On "Back Off Dude" from the EP, the lyrics are fairly straightforward. Jenae, who writes all the lyrics, said the song sort of wags a figurative finger at a "dude" coming on too strong. But she said she upped the intensity in the last few lines:
At first you're being playful,then it turns 'round into hatefulYou think you gotta persist,like your manhood is at riskbut your manhood was gone when she told you to run alongbut you stayed all up in her zone instead of leavin'
"And instead of being just a sassy 'nah you're not good enough,' it's more about boys who get way too aggressive and us girls who have let that become a normal thing we have to deal with," said Jenae. "'Did you just touch me! Boy you better run!'"
Inappropriate touching has become a national conversation since the release of the "Access Hollywood" tapes of Donald Trump bragging about his ability to touch women because of his celebrity. Though the song was written before the tape exploded on the internet in early October, Jenae said those last few lines have taken on added meaning.
"There has been a lot that has been normalized that should not be normalized. It's stuff we don't talk about because we de-escalate as women. We don't' bring it back up because maybe we're over reacting or maybe we thought too much about it, or we don't' want to upset the person who did it because it can be dangerous. You call somebody out and they can get more aggressive, and a lot of us know from personal experience how dangerous that can get. It's not ok and we can do better," said Jenae.

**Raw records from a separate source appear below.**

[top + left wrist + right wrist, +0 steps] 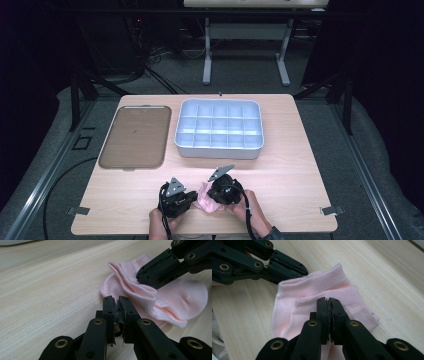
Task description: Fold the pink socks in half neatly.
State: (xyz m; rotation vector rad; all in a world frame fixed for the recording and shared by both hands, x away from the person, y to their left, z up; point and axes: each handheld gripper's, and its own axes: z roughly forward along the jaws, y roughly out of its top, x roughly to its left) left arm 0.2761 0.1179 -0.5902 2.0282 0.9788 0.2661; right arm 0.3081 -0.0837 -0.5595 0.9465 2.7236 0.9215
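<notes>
Down at the near edge of the wooden table (295,170) in the high view, the person had both grippers close together over a small pink sock (205,200). The left gripper (187,198) sat just left of the sock and the right gripper (214,194) just right of it, each with its grey three-cornered plate on top. Further back, a brown tray (134,136) lay on the left side, and a pale compartment box (219,128) (a grid of little cells, all looked bare) stood beside it, near the table's middle. From up there I couldn't tell how the jaws stood.

In the left gripper view, the left gripper (117,306) had its jaws pressed together, tips right at the near edge of the sock (185,293). Whether any fabric was actually pinched between them, I couldn't tell. The sock lay flat on the wood with its ribbed cuff bunched into folds. The right gripper (143,273) came in from the upper right, tips resting on the cuff folds; its jaws looked together.

In the right gripper view, the right gripper (328,305) had its jaws together too, sitting over the sock (312,287) right at the ribbed cuff edge (it looked like two layers of cuff, one stepped behind the other). I couldn't make out whether it had hold of the fabric. The left gripper (297,268) reached in from the upper left, tips touching the far cuff edge, jaws together.
</notes>
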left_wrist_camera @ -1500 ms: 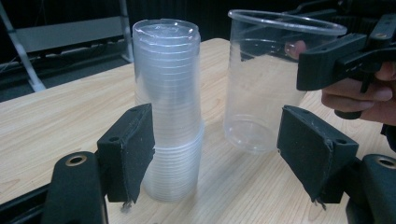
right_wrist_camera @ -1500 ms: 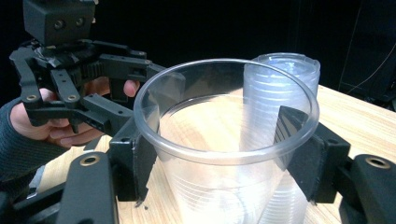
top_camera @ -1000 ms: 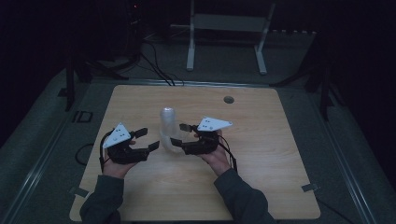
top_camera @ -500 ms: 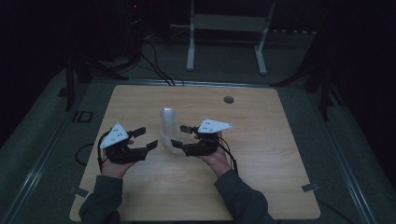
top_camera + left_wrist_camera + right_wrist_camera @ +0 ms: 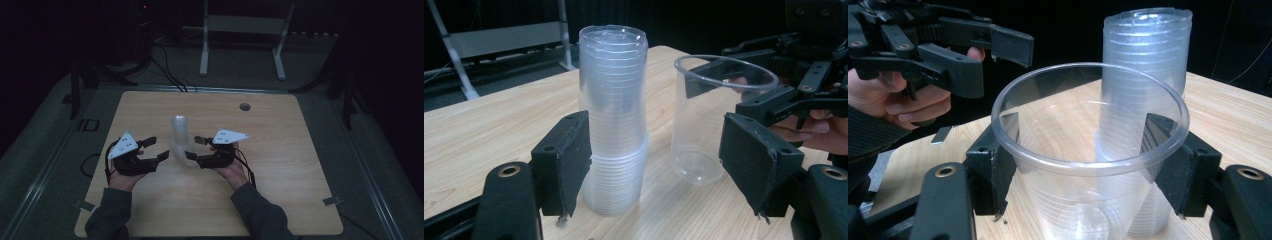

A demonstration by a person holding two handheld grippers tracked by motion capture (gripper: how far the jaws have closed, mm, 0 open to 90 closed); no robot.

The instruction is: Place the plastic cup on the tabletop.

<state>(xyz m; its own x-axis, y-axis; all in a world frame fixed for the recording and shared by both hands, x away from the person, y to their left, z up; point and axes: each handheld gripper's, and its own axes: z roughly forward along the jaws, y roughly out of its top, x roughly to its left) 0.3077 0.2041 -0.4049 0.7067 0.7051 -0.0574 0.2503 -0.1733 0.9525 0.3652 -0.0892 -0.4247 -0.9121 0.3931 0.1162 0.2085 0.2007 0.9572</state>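
Fingers [image 5: 993,170] of the right gripper [image 5: 1083,175] are clasping a single clear cup [image 5: 1088,150] just beside the cup stack [image 5: 614,120]; the left gripper [image 5: 659,165] is gaping open, holding nothing, near that stack.

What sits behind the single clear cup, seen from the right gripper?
Behind the single cup, which the right gripper grips, stands the upside-down stack of clear cups on the table. Its lower part shows only blurred through the cup's wall.

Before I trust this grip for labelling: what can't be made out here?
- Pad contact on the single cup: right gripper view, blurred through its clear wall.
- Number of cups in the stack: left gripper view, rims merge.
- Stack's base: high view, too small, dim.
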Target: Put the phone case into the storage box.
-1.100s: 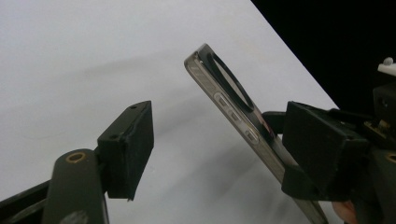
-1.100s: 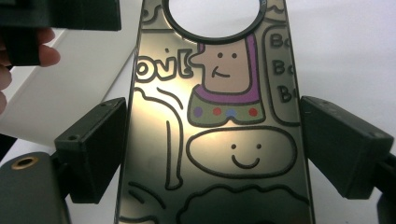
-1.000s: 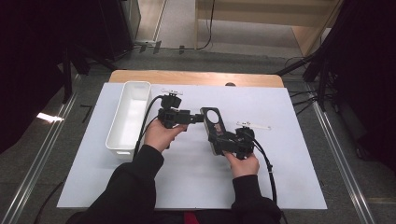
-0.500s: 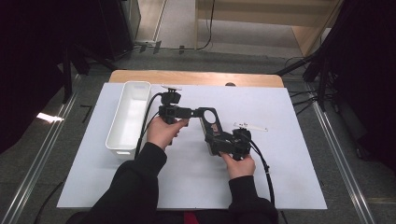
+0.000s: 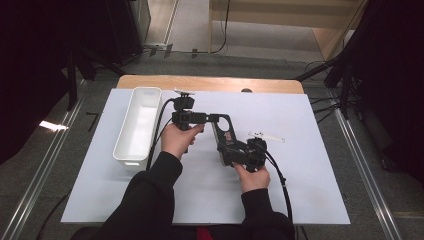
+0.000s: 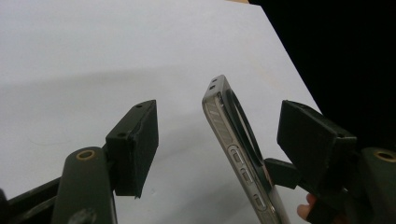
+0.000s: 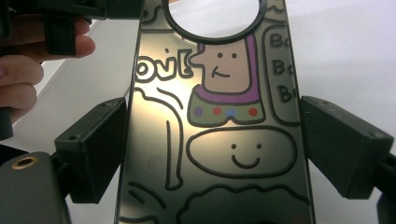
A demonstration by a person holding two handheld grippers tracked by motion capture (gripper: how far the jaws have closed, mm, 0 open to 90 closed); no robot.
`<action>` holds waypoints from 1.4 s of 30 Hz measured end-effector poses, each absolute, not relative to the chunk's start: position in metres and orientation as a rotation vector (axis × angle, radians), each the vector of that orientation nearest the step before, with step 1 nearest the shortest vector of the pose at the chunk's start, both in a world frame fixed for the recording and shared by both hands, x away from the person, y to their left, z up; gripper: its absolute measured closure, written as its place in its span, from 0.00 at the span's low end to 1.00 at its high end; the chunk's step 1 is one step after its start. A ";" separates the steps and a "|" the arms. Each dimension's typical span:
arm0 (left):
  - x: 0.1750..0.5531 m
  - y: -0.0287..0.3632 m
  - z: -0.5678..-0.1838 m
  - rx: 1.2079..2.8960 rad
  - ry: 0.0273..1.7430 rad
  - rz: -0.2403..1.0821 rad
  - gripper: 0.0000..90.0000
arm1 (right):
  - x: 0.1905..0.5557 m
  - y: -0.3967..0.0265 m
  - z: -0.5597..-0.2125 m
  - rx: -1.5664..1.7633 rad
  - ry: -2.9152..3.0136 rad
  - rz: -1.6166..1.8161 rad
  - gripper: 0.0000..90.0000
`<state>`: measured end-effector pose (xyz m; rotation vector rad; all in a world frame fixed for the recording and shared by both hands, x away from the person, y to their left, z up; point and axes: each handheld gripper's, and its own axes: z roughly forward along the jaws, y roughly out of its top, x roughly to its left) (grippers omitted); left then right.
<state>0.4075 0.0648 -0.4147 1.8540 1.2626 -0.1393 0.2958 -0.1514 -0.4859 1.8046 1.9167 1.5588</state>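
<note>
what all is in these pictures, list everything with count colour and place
phone case: 1, clear with black cartoon drawings and a black ring, held above the table's middle between the two grippers
bin: 1, white, long, left part of the table
small white object: 1, lying on the table right of the case; too small to tell what it is
table: 1, white top with a wooden strip at the far edge
left gripper: 1, black, jaws apart around the case's top end, edge-on
right gripper: 1, black, jaws on the case's two side edges
hands: 2, in black sleeves, from the bottom edge
</note>
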 end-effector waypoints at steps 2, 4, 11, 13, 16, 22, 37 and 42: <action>0.409 0.064 -0.413 1.852 1.270 -0.145 0.33 | 0.296 -0.150 -0.486 1.805 1.911 1.563 0.12; 0.410 0.063 -0.412 1.848 1.275 -0.151 0.34 | 0.296 -0.149 -0.486 1.810 1.908 1.577 0.12; 0.412 0.059 -0.414 1.834 1.297 -0.157 0.36 | 0.295 -0.143 -0.487 1.824 1.888 1.612 0.12; 0.411 0.058 -0.414 1.835 1.291 -0.157 0.37 | 0.295 -0.141 -0.487 1.821 1.887 1.611 0.12; 0.410 0.056 -0.414 1.831 1.294 -0.149 0.39 | 0.294 -0.141 -0.487 1.817 1.882 1.613 0.12; 0.410 0.057 -0.417 1.784 1.314 -0.157 0.43 | 0.291 -0.140 -0.486 1.803 1.847 1.619 0.12; 0.408 0.056 -0.417 1.741 1.299 -0.129 0.58 | 0.290 -0.141 -0.486 1.808 1.809 1.632 0.12; 0.407 0.053 -0.419 1.750 1.289 -0.145 0.66 | 0.289 -0.140 -0.487 1.805 1.797 1.625 0.12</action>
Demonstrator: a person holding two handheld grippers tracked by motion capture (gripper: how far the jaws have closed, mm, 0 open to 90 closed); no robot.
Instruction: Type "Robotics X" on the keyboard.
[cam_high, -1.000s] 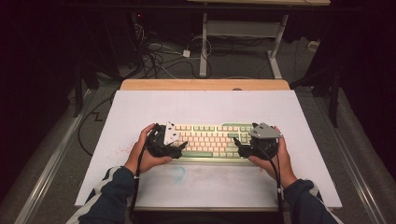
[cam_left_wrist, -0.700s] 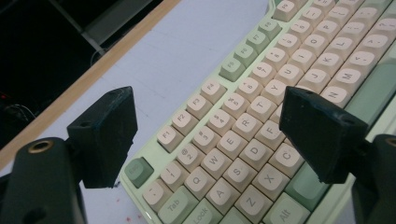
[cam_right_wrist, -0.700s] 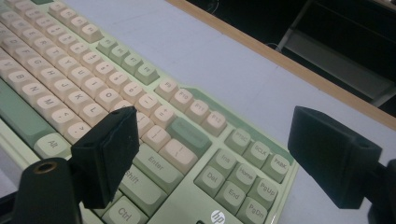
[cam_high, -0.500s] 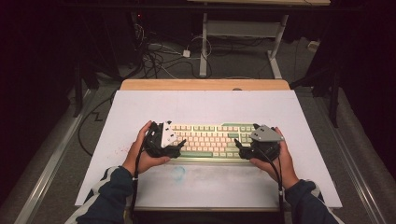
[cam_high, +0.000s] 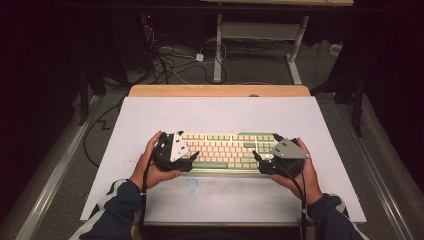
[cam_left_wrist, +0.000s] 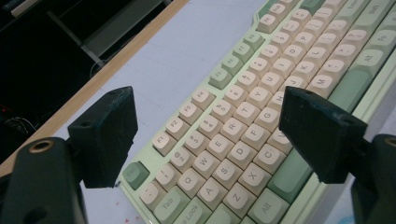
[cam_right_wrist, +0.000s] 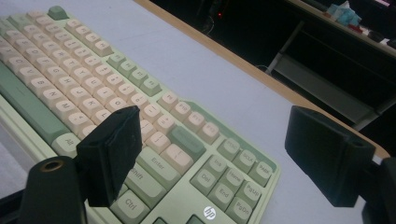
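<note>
high view: the keyboard (cam_high: 227, 150) lies flat on the white table cover (cam_high: 220, 115), near the front middle, long side running left to right. since a second ago the left gripper (cam_high: 192, 159) has slid outward from over the keys to the keyboard's left end, and the right gripper (cam_high: 257, 159) has settled at the right end; the keyboard itself has not shifted. my reading is that both hands are lining up to take the board by its two ends, with no grasp made yet. the left hand (cam_high: 150, 162) wraps its tool from the outside, forearm coming in from the near left, tool pointing right and inward. the right hand (cam_high: 305, 170) mirrors it, pointing left and inward.

left gripper view: the jaws stand wide apart, empty, hovering above the keyboard's (cam_left_wrist: 243, 130) left half. one jaw hangs over the table cover (cam_left_wrist: 187, 56) just beyond the far edge by the esc key, the other over the near letter rows.

right gripper view: these jaws are also wide apart and hold nothing. one sits above the shift and enter keys of the keyboard (cam_right_wrist: 140, 126), the other out over the table cover (cam_right_wrist: 224, 79) past the far right corner.
</note>
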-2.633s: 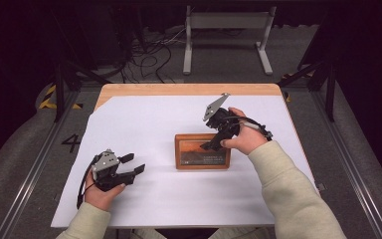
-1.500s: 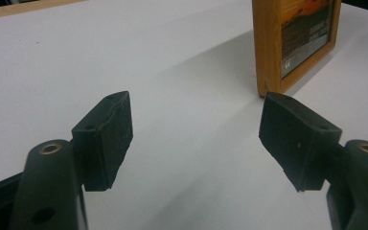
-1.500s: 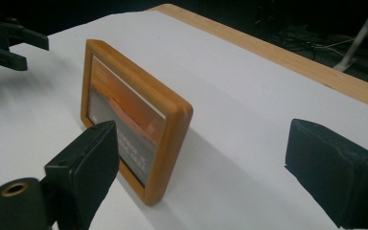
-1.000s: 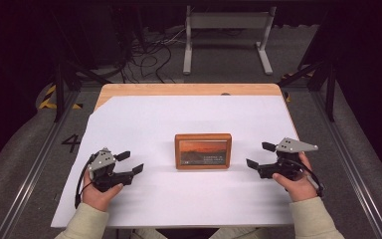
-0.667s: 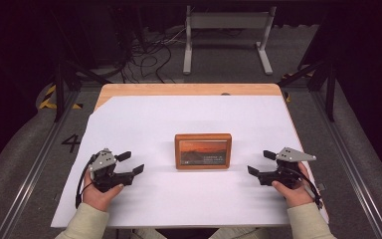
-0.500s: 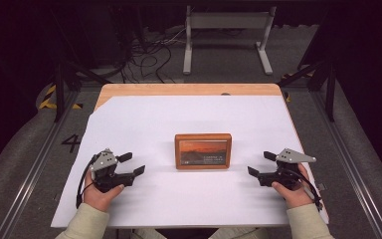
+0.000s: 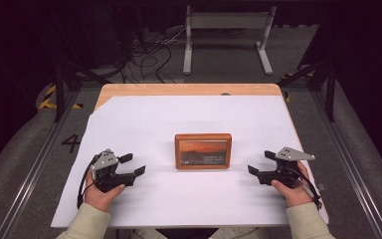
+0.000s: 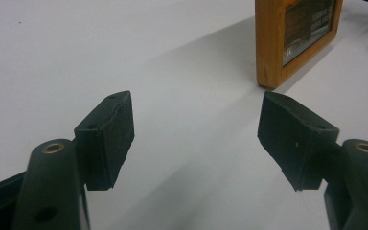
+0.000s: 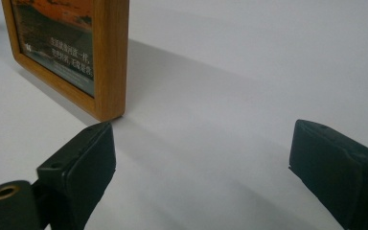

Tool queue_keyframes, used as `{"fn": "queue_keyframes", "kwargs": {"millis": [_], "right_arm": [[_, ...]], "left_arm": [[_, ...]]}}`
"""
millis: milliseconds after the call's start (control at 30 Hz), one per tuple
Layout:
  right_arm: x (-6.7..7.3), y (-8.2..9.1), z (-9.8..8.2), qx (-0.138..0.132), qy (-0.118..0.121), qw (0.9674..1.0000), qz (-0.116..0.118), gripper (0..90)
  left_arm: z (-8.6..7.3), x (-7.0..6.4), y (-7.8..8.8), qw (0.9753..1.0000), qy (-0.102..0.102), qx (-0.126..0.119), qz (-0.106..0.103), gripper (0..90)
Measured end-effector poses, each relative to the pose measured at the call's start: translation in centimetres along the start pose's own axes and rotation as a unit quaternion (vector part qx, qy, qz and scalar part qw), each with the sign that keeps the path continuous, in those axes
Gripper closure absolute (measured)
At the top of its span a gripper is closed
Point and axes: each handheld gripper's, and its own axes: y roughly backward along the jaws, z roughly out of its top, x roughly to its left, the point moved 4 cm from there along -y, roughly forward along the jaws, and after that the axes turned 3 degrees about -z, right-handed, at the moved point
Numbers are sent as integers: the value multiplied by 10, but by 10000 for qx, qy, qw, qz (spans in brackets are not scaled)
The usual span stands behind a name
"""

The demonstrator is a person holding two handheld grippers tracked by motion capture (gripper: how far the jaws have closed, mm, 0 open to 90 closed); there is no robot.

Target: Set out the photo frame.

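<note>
Two grippers rest low on the white sheet (image 7: 144, 124), left gripper (image 7: 128, 165) and right gripper (image 7: 259, 164), jaws spread and empty, flanking the frame (image 7: 203, 151) at the table's middle. A careless inward sweep could likely knock it askew. Both hands point inward, well apart from it.

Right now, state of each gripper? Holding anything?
Left gripper: open, holding nothing, apart from the picture frame.
Right gripper: open, holding nothing, on the frame's other side.
</note>
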Motion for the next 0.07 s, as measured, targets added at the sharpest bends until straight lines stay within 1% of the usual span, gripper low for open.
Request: {"fn": "queue_keyframes", "kwargs": {"millis": [67], "right_arm": [[0, 0, 1, -7, -13, 10000, -4, 93]], "left_arm": [[-1, 0, 0, 10000, 28, 5, 12, 292]]}}
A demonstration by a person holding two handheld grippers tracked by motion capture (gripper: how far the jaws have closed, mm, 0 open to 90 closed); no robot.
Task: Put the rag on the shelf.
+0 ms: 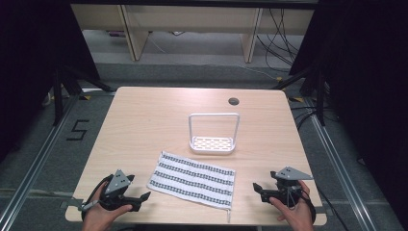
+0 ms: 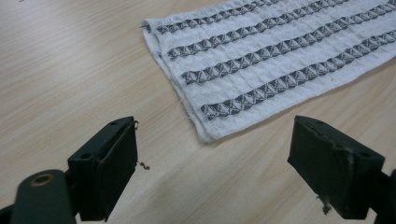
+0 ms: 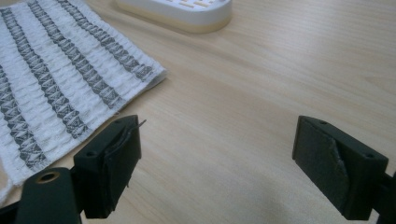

"It never should have been ok to start with, said Jay. "I've always thought this way, and even more so now. Young people need to see how a man is supposed to act, and be respectful. And so now with this election, it's like, how are you supposed to set the right example when half the country supports that. It's absolutely NOT ok."
The release party for "Color Me" is November 19 at Fat Jacks in downtown Bloomington. Crayons will be included with a purchase, as the album is designed in black and white to allow coloring between (or outside) the lines of the artwork. Jenae said it will also be the last date of the year for Hot Sauce Universe, as they are expecting a child in February.